• _EXERCISE DESCRIPTION_:
Output all of the data exactly as it appears, but leave out any pictures it contains.

┌──

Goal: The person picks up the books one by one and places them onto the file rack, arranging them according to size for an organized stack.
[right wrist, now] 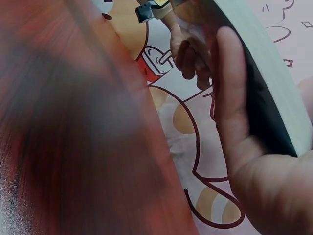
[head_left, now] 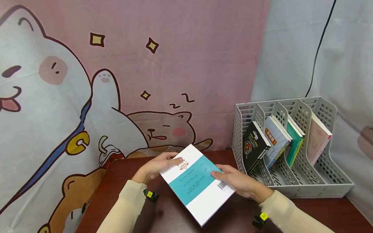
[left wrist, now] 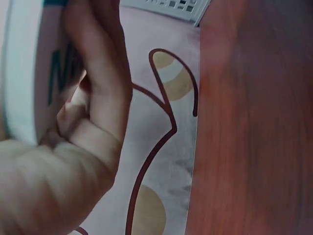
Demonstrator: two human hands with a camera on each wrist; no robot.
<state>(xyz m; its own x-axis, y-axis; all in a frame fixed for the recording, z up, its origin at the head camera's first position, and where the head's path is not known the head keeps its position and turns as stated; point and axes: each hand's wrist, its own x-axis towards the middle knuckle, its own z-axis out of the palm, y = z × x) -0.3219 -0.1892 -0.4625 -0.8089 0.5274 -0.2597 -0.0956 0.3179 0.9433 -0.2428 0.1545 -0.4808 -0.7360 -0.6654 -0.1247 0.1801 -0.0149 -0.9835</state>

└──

• _ANSWER FOR THE TASK_:
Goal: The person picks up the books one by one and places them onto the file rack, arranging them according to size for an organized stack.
[right wrist, now] 
[head_left, now] 
[left wrist, now] 
Demonstrator: two human hands with a camera on each wrist; no robot.
<state>(xyz m; its own x-axis, y-axis; all in a frame fixed for the recording, z up, its origin at the head camera's first position, and where the head's path is not known the head keeps its position and turns as stated; point and axes: each hand's wrist, its own x-axis towards the middle knuckle, its own z-axis out of the palm, y = z × x) -0.3219 -0.1892 -0.4625 -0.8089 0.5274 -0.2597 -0.0956 0.3179 0.9433 -0.2428 0.1545 -0.4808 -0.7360 -0.6654 -0.1247 0.1801 -0.0149 -0.9835</state>

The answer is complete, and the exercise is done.